Wasserstoff kann eine zentrale Rolle bei der
Dekarbonisierung der Energiesysteme spielen. Insbesondere erdgasbefeuerte Gas-
und Dampfturbinen (GuD)-Kraftwerke, die derzeit gebaut oder projektiert werden,
sollen in Zukunft auch teilweise oder vollständig mit Wasserstoff betrieben
werden. Energieversorger, die den Kauf eines solchen Kraftwerks erwägen,
erwarten eine Zusage über die Eignung des Kraftwerks, Wasserstoff als
Brennstoff zu verwenden. Einige neue GuD-Kraftwerke werden bereits heute als „H2-Ready“
beworben. Bislang gab es jedoch keine klare Definition für diesen Begriff.
„Unser Leitfaden ermöglicht es OEMs,
Anlagenbetreibern oder Versicherern, eine standardisierte, transparente Richtlinie
anzuwenden“, erläutert Reiner Block, CEO der Division Industry Service von TÜV
SÜD. „Die Zertifizierung umfasst ein
komplettes Kraftwerk mit all seinen relevanten Teilsystemen.“ Dabei wird nicht
ein bestehendes Kraftwerk als „H2—Ready“ zertifiziert, sondern ein Fahrplan
beschrieben, wie es im Laufe der Zeit auf die Beimengung von Wasserstoff oder
sogar auf die Verbrennung von reinem Wasserstoff umgerüstet werden kann.
Aus diesem Grund umfasst die Zertifizierung
eines GuD-Kraftwerks drei Stufen: Erstens ein Concept Certificate für die
konzeptionelle Auslegung (einschließlich der Randbedingungen) während der
Ausschreibungsphase; zweitens ein Project Certificate für die Umsetzungsphase,
d. h. die endgültige Anlagenauslegung und ihre Spezifikationen; und drittens
ein Transition Certificate für die Umrüstung eines gebauten GuD-Kraftwerks auf
Wasserstoffverbrennung - einschließlich einer Überprüfung der
Nachrüstungsmaßnahmen und ihrer Auswirkungen auf Sicherheit und Leistung.
„Wasserstoff ist ein wichtiger Baustein für
die Dekarbonisierung der Energieversorgung.
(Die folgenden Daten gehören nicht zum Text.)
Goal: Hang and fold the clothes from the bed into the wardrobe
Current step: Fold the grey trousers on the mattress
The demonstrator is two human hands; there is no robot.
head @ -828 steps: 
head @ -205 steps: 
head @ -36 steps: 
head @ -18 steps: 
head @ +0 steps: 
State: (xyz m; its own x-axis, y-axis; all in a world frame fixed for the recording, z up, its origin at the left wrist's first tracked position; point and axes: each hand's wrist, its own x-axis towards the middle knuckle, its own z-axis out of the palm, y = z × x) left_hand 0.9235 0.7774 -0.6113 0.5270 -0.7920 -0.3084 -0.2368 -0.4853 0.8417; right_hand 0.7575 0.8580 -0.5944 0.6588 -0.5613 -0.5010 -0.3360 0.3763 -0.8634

Ein unabhängiges Zertifikat schafft
Sicherheit für Investitionen. Wir sind stolz darauf, der erste Hersteller zu
sein, der diese wichtige Zertifizierung erhält“, so Karim Amin, Executive Vice
President Generation bei Siemens Energy. „Wenn wir GuD-Anlagen heute für den
späteren Betrieb mit Wasserstoff auslegen, können sie nicht nur als
Brückentechnologie in eine CO2-freie Zukunft dienen, sondern auch
langfristig einen wichtigen Beitrag zu einer zuverlässigen und bezahlbaren
Stromversorgung leisten.“
Um die ehrgeizigen Klimaziele zu erreichen,
sind Wasserstoffkraftwerke nicht nur in Form von GuD-Kraftwerken denkbar. Die
vom TÜV SÜD angebotene Zertifizierung lässt sich auf eine Vielzahl von Lösungen
übertragen. Siemens Energy bietet bereits heute Hybridlösungen mit
Wasserstofferzeugung, -speicherung und -rückverstromung an. Das Unternehmen ist
derzeit am Bau mehrerer Kraftwerke beteiligt, die teilweise oder vollständig
mit Wasserstoff befeuert werden sollen.